Conte, che aveva giurato che non avrebbe creato nessun partito e di non essere di 5Stelle, adesso è alla ricerca di un ruolo da leader nel Movimento. Conte non mi è simpatico, ma è una persona ben diversa dalla pletora dei grillini.  

Ovviamente, vorrebbe raddrizzare la situazione. Grillo, il nume, il profeta, il “garante” (ma di che?) gli sbarra la strada.  Conte come figurante fino ad ora gli è andato bene, ma come Segretario di un partito no.  Il Padre fondatore, perenne guitto di scena, non vuole perdere la sua creatura. Una, quella vera, suo figlio, rischia la galera. L’altra, quella politica, il Movimento, rischia la dissoluzione. A questo punto Conte, improvvisamente, diventa agli occhi di Grillo un incapace, un manager mancato, un politico senza idee. E ce lo ha ammannito per anni!

Conte ha ragione quando dice che non vuole essere il fantoccio di Grillo. Ma chi è Grillo? È il Padre Pio, il santone del Movimento. Grillo ha avuto un’intuizione straordinaria nell’interpretare il senso di stanchezza e di rivolta degli Italiani, indirizzandolo verso un movimento di contestazione democratica globale. Poi diciamolo pure, il suo ruolo vero è finito. È rimasto quello “morale”, se di morale si può parlare.

Alla prova dei fatti, il Movimento ha espresso solo poche personalità di rilievo.
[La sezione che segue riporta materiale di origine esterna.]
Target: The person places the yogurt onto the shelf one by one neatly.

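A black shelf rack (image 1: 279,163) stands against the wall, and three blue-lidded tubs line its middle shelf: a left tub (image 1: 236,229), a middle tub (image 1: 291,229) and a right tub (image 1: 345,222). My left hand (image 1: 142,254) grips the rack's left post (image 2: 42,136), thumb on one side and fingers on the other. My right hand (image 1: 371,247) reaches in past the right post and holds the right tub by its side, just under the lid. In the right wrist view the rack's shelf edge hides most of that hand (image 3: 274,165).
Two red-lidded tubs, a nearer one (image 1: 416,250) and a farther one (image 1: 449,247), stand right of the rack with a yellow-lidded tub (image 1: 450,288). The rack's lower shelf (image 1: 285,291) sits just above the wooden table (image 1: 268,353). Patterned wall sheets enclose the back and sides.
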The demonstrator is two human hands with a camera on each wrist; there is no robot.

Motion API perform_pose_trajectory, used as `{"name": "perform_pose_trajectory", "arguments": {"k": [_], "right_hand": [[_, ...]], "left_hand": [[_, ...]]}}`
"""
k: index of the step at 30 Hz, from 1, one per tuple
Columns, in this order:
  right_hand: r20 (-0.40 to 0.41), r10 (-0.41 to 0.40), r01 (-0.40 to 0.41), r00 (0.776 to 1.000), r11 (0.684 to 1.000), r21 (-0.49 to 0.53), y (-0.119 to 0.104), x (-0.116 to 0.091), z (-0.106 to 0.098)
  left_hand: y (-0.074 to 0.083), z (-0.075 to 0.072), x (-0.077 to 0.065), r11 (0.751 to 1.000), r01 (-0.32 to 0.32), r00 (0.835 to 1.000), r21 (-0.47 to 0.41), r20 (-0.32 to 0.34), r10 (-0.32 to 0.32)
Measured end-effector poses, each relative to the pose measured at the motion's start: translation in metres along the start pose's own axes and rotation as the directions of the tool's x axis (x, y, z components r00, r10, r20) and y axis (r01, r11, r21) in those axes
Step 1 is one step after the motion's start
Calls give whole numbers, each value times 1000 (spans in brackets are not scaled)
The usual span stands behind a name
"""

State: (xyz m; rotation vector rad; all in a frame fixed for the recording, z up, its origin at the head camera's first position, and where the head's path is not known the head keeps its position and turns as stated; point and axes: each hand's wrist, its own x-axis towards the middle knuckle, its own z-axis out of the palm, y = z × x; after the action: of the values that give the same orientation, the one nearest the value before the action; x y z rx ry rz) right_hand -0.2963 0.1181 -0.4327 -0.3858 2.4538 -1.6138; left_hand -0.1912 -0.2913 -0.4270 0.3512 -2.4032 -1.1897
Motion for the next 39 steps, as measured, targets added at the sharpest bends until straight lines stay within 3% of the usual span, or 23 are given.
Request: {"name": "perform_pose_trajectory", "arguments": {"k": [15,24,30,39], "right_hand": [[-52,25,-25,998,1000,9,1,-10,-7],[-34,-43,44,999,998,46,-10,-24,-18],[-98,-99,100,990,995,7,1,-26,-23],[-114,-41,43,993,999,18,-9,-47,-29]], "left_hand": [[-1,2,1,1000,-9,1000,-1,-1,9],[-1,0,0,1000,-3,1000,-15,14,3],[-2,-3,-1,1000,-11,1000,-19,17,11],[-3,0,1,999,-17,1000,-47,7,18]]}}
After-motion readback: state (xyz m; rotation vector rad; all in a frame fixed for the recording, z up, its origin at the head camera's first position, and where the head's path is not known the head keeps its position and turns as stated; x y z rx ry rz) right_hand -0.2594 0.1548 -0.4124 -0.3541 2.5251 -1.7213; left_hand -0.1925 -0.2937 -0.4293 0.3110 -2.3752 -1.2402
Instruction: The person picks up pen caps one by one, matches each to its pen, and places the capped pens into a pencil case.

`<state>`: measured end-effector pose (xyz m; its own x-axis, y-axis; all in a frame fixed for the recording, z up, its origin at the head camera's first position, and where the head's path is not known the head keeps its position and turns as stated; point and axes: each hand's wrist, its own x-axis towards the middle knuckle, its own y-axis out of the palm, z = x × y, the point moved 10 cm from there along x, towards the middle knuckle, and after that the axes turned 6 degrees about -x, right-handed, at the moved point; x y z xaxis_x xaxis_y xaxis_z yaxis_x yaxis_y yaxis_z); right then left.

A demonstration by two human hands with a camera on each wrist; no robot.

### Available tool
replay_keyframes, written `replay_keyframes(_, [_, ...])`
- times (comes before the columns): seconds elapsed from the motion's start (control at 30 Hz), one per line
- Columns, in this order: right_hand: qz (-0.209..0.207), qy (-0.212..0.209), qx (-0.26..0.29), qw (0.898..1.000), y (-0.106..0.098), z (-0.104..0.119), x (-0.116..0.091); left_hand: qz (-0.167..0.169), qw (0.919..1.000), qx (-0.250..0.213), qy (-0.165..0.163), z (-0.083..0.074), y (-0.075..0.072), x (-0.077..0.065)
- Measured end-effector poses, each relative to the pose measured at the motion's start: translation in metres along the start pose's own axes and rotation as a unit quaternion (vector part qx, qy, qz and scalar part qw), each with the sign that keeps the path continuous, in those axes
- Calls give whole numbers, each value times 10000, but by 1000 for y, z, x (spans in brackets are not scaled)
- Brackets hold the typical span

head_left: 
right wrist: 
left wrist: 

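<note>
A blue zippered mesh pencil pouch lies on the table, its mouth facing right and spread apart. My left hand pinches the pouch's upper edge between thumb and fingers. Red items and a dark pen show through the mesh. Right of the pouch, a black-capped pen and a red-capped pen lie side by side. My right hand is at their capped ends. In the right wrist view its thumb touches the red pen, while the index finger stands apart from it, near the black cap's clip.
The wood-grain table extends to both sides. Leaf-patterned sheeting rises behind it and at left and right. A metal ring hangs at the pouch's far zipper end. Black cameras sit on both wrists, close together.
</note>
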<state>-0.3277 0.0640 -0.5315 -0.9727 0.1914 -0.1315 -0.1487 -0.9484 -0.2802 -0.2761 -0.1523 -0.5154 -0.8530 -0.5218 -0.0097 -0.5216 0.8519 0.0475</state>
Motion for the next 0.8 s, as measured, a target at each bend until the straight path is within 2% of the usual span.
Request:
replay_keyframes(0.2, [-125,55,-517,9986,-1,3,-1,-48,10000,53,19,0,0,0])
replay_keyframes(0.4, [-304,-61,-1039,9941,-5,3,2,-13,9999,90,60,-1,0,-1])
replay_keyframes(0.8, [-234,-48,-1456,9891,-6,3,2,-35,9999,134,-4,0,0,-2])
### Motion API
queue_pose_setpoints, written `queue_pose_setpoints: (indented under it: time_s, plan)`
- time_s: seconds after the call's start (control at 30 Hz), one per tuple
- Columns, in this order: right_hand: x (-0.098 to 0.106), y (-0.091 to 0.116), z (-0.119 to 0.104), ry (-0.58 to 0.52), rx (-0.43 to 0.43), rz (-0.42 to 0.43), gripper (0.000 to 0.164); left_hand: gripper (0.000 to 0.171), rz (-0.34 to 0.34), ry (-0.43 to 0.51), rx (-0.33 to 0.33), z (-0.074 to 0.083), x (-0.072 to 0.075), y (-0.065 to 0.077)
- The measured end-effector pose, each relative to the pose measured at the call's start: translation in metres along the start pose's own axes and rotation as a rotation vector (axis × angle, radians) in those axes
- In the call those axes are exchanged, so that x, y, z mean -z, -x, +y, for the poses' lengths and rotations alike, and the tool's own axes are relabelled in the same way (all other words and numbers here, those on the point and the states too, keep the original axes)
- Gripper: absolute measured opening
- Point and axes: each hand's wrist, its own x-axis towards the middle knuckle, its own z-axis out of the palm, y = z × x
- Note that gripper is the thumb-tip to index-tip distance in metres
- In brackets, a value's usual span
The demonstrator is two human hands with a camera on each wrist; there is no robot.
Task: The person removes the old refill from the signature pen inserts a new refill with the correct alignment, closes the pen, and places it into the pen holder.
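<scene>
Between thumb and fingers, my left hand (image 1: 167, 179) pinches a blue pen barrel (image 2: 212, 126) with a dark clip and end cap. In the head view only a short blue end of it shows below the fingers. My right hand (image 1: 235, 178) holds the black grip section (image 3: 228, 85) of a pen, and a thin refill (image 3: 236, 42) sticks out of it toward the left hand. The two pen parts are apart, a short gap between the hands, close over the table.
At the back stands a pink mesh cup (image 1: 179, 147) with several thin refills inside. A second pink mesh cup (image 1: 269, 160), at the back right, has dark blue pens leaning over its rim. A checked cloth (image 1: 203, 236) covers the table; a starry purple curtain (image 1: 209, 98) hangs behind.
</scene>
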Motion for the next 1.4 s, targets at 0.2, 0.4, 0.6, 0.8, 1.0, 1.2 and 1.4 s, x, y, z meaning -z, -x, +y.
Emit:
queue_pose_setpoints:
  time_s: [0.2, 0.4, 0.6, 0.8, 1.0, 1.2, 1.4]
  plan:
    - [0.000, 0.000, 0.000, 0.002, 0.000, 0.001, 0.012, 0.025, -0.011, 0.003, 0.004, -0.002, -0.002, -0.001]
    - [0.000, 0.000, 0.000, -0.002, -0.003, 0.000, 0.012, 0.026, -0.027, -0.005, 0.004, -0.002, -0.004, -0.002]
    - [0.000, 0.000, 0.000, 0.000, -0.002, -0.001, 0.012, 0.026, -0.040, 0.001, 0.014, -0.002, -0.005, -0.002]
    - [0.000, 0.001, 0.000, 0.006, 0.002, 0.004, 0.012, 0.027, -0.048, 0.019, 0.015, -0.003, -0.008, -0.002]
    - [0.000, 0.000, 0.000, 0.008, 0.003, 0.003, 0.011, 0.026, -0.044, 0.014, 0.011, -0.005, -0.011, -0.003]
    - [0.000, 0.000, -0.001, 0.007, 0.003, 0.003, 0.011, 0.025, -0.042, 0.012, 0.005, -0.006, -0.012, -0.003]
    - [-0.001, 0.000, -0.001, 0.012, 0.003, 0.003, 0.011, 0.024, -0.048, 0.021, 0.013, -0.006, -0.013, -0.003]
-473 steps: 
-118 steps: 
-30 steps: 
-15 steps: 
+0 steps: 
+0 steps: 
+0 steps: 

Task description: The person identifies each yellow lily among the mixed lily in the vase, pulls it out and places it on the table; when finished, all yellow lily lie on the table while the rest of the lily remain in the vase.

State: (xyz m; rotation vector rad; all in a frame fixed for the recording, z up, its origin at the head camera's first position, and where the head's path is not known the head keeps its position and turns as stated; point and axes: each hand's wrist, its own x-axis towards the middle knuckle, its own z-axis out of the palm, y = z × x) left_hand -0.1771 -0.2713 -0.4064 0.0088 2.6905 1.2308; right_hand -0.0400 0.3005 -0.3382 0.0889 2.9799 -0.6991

Il resto, numeroso e chiassoso, si è ben amalgamato con gli eletti degli altri partiti.

Ha portato alla luce uomini da un passato modesto, dalle ambizioni improvvisate e troppo grandi: Fico, Crimi, Morra, Di Maio, Toninelli, Raggi, Spatafora. Li abbiamo visti all’opera. Sarà meglio non vederli più. 

I commentatori politici esprimono falsa costernazione, rispetto ipocrita e pseudo preoccupazioni per la tenuta del governo. In realtà, tutti si fregano le mani: così come l’abbiamo conosciuto, il Movimento è finito. Se ne faranno due, uno con Conte, un vero partito, dall’incerta tenuta elettorale e, l’altro, dei fedelissimi colpiti dalla grazia di Grillo, i puri, gli indomiti, con un altrettanto incerto esito elettorale.

Rispetto? Per cosa? Per la fine di un equivoco e di carriere improbe per persone incapaci.

Il dramma del Movimento è uno pseudo dramma. Il dramma vero è se saranno rieletti, un dramma molto personale.

Il governo non sarà toccato da queste vicende. Nell’uno e nell’altro dei due futuri, probabili movimenti si guarda al PD come un’ancora di salvezza: naufraghi su una zattera di salvataggio pilotata maldestramente da Letta. Il PD è al governo. Attaccati al PD, non potranno creare problemi a Draghi.

Ecco perché il tutto non è un dramma, ma la fatale evoluzione di un non senso travestito da rivoluzione per finire nelle battute volgari di un Grillo da taverna.